27. Selenophile: Dua Puluh Tujuh

Kepulangan Oscar ke Istana membuat gempar semua orang. Sebabnya, mereka mendengar desas-desus yang beredar bahwa Oscar melakukan perjalanan dadakan ke Celestial City untuk menjemput Seth dan setelahnya langsung bertolak ke desa Runevale. Mereka menduga bahwa itu pastilah berhubungan dengan Era.

"Jadi, apa lagi yang terjadi sekarang? Apakah terjadi sesuatu pada Era?"

Philo baru saja menjejakkan kaki di lantai aula dan bersamaan dengan itu, datang pula Aaron, Ursa, dan Julie dari arah berlawanan. Jelas sekali mereka sedang terburu-buru dan merasa bersyukur karena bertemu dengan Philo sebelum menuju ke ruang kerja Oscar.
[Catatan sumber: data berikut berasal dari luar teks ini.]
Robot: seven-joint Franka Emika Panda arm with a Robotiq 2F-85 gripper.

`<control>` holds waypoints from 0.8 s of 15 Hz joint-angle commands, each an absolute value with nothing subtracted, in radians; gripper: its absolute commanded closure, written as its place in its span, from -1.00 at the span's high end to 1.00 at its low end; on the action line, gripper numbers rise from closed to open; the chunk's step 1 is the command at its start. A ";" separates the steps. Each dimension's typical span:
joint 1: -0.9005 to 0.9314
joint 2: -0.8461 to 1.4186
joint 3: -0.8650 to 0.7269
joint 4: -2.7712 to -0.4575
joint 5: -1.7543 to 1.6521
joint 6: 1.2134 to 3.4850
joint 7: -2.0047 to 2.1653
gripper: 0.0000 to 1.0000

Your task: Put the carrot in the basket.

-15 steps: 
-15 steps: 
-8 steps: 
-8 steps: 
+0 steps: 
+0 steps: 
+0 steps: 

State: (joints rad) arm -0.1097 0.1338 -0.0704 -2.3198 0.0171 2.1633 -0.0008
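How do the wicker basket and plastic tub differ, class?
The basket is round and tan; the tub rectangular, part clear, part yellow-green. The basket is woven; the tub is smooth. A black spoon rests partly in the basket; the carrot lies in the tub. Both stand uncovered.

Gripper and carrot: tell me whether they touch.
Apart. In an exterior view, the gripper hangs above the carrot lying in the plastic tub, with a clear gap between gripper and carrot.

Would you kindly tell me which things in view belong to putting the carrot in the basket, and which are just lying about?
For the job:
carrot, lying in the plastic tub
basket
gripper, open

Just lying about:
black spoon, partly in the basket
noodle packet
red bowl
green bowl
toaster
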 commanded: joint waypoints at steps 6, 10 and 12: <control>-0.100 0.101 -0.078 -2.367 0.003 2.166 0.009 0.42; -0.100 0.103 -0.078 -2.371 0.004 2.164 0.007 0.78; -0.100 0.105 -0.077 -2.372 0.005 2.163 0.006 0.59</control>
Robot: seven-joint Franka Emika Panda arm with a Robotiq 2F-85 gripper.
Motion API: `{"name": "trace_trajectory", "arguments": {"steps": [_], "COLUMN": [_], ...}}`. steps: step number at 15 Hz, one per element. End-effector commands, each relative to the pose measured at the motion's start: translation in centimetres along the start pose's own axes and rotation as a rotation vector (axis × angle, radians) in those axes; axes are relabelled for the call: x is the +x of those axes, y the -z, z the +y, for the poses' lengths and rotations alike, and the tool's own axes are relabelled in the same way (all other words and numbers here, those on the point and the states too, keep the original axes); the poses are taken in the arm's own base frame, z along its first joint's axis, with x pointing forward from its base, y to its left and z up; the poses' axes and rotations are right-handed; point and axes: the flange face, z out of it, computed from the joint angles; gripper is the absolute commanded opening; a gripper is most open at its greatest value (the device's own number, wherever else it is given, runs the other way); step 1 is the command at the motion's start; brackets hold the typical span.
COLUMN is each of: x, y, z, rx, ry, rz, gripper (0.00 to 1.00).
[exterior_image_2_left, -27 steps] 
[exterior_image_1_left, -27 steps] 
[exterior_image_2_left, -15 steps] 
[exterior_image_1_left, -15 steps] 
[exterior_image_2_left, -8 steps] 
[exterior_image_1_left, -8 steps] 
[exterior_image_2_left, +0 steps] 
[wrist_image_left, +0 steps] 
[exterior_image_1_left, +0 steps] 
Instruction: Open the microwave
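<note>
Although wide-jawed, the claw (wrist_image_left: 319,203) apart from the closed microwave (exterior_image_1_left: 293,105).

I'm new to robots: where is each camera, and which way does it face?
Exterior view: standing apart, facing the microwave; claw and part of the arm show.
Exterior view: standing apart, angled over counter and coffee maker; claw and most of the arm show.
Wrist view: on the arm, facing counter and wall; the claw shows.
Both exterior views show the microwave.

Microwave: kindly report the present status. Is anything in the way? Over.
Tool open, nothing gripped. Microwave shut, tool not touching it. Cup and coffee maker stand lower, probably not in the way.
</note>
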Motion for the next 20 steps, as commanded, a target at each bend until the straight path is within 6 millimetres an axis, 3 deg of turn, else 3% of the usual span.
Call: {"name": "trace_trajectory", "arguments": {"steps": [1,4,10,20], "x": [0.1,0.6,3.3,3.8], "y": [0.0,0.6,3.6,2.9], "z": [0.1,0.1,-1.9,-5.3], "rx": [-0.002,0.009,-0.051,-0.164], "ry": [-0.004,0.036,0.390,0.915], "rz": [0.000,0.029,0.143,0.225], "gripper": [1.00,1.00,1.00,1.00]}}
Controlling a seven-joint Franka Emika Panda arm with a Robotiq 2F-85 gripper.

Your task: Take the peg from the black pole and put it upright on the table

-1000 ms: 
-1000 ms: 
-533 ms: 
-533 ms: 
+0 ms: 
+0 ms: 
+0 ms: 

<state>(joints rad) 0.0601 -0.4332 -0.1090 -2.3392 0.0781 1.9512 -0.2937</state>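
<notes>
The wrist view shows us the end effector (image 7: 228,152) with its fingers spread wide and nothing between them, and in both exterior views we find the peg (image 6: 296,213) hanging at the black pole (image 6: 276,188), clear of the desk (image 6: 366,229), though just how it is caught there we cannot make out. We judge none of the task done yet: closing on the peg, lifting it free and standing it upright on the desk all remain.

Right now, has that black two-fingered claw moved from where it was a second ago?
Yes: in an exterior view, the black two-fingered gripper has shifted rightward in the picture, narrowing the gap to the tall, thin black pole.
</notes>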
"Kudengar kabar, katanya kalian pergi ke desa Runevale. Apakah itu benar?"

Philo menjawab pertanyaan Julie dengan sebuah anggukan. "Ya."

"Apa yang terjadi di sana? Ehm. Itu pastilah berhubungan dengan Era bukan?"

Tentu saja, tetapi Philo merasa bukanlah kewenangannya untuk menjawab pertanyaan Julie karena itu berhubungan dengan Era. Segala sesuatu mengenai Era adalah hal sensitif. Ia tak ingin salah bicara dan mengakibatkan kemarahan Oscar.

"Sepertinya Alpha sudah menunggu kita," ujar Philo mengelak sembari melihat pada jam tangan sekilas. "Lebih baik kita bergegas."

Philo segera beranjak dari sana. Ia menuju ke lift dan diikuti oleh yang lainnya. Mereka menuju ruang kerja Oscar dengan harapan yang sama, semoga saja keadaan tidak seburuk seperti yang mereka perkirakan.

*

Suasana di ruang kerja Oscar saat itu terpantau hening. Aaron, Ursa, Philo, dan Julie sama-sama berdiri dengan sikap siaga. Kepala sedikit tertunduk dan semuanya menunggu dengan perasaan gelisah. Mereka bertanya-tanya di benak masing-masing, apa lagi yang akan menjadi alasan Oscar memarahi mereka semalam itu?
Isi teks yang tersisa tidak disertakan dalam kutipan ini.